Could you restate every line of the data word for word?

________________________

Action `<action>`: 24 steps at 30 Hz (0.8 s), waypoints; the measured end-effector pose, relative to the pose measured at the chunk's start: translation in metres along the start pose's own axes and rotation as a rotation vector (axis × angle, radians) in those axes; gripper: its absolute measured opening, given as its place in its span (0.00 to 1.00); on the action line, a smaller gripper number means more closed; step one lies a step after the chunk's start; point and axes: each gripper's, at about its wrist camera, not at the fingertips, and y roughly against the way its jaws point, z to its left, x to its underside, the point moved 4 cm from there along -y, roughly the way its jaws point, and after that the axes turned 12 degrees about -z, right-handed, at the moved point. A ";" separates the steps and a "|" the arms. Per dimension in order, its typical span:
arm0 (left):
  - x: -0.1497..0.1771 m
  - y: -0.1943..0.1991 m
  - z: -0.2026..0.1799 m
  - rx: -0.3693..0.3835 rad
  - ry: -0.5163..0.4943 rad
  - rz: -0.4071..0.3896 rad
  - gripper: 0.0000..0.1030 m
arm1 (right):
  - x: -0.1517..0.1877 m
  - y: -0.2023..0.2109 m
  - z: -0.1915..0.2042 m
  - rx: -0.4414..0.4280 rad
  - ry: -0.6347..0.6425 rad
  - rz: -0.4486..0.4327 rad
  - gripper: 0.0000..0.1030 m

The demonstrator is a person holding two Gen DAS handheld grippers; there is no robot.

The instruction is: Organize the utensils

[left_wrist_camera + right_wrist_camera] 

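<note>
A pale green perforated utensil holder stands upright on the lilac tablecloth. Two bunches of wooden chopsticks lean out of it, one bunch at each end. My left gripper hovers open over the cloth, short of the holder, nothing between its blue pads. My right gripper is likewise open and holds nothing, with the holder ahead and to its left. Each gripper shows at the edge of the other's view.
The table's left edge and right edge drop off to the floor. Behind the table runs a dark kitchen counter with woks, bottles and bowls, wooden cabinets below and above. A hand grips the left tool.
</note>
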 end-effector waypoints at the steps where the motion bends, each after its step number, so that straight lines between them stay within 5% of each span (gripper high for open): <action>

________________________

# EXERCISE ANSWER
Action `<action>`: 24 steps at 30 Hz (0.8 s), waypoints; the measured end-effector pose, relative to the pose measured at the chunk's start: translation in metres along the start pose's own axes and rotation as a rotation vector (axis × angle, radians) in those axes; gripper: its absolute measured opening, given as its place in its span (0.00 to 1.00); on the action line, a smaller gripper number means more closed; step one lies a step after the chunk's start; point and axes: each gripper's, at about its wrist camera, not at the fingertips, and y roughly against the way its jaws point, z to its left, x to its underside, the point moved 4 cm from there along -y, roughly the way its jaws point, and after that the axes turned 12 degrees about -z, right-handed, at the moved point. A ";" separates the steps and a "|" the arms. Per dimension in order, its typical span:
arm0 (left):
  - x: -0.1497..0.1771 m
  - y: -0.1943..0.1991 m
  - z: -0.2026..0.1799 m
  - rx: -0.3693..0.3835 rad
  - ry: -0.5163..0.4943 rad
  - rz: -0.4071..0.3896 rad
  - gripper: 0.0000..0.1030 m
arm1 (right):
  - x: -0.1517..0.1877 m
  - y: -0.2023..0.2109 m
  - z: -0.1915..0.2042 m
  - rx: -0.4414..0.4280 rad
  - ry: -0.6347..0.6425 rad
  - rz: -0.4486..0.4327 rad
  - gripper: 0.0000..0.1030 m

The demonstrator is a person holding two Gen DAS handheld grippers; there is no robot.

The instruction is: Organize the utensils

[left_wrist_camera + right_wrist_camera] 

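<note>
A pale green perforated utensil holder stands upright on the lilac tablecloth. Two bunches of wooden chopsticks lean out of it, one bunch at each end. My left gripper hovers open over the cloth, short of the holder, nothing between its blue pads. My right gripper is likewise open and holds nothing, with the holder ahead and to its left. Each gripper shows at the edge of the other's view.
The table's left edge and right edge drop off to the floor. Behind the table runs a dark kitchen counter with woks, bottles and bowls, wooden cabinets below and above. A hand grips the left tool.
</note>
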 end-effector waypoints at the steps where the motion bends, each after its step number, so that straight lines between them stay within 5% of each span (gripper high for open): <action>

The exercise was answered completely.